▸ **What is being asked**
Output the listing below, all of it, exactly as given.

▸ **Provided data**

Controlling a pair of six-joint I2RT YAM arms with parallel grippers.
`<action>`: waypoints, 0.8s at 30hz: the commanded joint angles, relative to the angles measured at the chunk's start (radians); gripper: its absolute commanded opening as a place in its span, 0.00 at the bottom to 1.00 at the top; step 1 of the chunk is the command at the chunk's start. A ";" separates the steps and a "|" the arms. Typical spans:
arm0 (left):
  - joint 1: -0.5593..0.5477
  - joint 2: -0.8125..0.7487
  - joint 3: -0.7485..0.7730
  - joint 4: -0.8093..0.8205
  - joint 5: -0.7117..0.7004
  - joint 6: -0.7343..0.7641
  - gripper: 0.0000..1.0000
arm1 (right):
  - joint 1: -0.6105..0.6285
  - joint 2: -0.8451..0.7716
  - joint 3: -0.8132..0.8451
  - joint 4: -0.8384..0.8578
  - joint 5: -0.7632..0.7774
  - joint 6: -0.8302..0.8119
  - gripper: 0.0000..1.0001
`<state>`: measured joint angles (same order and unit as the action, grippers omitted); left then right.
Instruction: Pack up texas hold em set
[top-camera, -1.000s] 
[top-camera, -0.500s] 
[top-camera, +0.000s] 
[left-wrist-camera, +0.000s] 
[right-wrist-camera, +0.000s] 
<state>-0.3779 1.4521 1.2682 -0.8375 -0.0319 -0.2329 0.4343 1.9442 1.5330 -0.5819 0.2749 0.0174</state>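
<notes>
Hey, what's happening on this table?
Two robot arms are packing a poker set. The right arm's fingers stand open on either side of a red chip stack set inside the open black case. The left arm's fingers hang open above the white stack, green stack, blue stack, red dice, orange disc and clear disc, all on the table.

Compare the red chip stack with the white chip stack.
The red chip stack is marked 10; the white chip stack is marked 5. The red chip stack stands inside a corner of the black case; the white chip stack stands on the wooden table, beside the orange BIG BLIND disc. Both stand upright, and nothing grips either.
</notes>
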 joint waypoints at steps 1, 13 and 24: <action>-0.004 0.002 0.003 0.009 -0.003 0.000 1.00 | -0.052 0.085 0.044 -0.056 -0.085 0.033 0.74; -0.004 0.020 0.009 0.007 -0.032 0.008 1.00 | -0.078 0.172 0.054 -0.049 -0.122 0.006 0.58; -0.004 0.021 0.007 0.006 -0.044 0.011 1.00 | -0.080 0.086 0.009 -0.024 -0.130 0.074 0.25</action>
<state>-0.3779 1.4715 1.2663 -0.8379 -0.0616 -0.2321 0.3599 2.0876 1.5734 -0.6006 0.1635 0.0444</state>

▸ **Exercise response**
Controlling a pair of six-joint I2RT YAM arms with parallel grippers.
`<action>`: waypoints, 0.8s at 30hz: the commanded joint angles, relative to the angles measured at the chunk's start (radians); gripper: its absolute commanded opening as a place in its span, 0.00 at the bottom to 1.00 at the top; step 1 of the chunk is the command at the chunk's start. A ";" separates the steps and a "|" the arms. Typical spans:
arm0 (left):
  - joint 1: -0.5593..0.5477
  - joint 2: -0.8125..0.7487
  - joint 3: -0.7485..0.7730
  - joint 4: -0.8093..0.8205
  - joint 5: -0.7117..0.7004
  - joint 6: -0.7343..0.7641
  - gripper: 0.0000..1.0000
arm1 (right):
  - joint 1: -0.6105..0.6285
  - joint 2: -0.8451..0.7716
  - joint 3: -0.8132..0.8451
  - joint 4: -0.8384..0.8578
  - joint 5: -0.7632..0.7774
  - joint 6: -0.8302..0.8119
  - gripper: 0.0000..1.0001
`<state>`: measured joint angles (same order and unit as the action, grippers omitted); left then right.
Instruction: Pack up texas hold em set
[top-camera, -1.000s] 
[top-camera, -0.500s] 
[top-camera, +0.000s] 
[left-wrist-camera, +0.000s] 
[right-wrist-camera, +0.000s] 
<state>-0.3779 1.4521 1.2682 -0.8375 -0.0319 -0.2329 0.4343 1.9442 1.5330 -0.5819 0.2749 0.0174</state>
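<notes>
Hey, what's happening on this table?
Two robot arms are packing a poker set. The right arm's fingers stand open on either side of a red chip stack set inside the open black case. The left arm's fingers hang open above the white stack, green stack, blue stack, red dice, orange disc and clear disc, all on the table.

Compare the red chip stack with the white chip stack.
The red chip stack is marked 10; the white chip stack is marked 5. The red chip stack stands inside a corner of the black case; the white chip stack stands on the wooden table, beside the orange BIG BLIND disc. Both stand upright, and nothing grips either.
</notes>
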 joint waypoints at steps 1, 13 and 24: <action>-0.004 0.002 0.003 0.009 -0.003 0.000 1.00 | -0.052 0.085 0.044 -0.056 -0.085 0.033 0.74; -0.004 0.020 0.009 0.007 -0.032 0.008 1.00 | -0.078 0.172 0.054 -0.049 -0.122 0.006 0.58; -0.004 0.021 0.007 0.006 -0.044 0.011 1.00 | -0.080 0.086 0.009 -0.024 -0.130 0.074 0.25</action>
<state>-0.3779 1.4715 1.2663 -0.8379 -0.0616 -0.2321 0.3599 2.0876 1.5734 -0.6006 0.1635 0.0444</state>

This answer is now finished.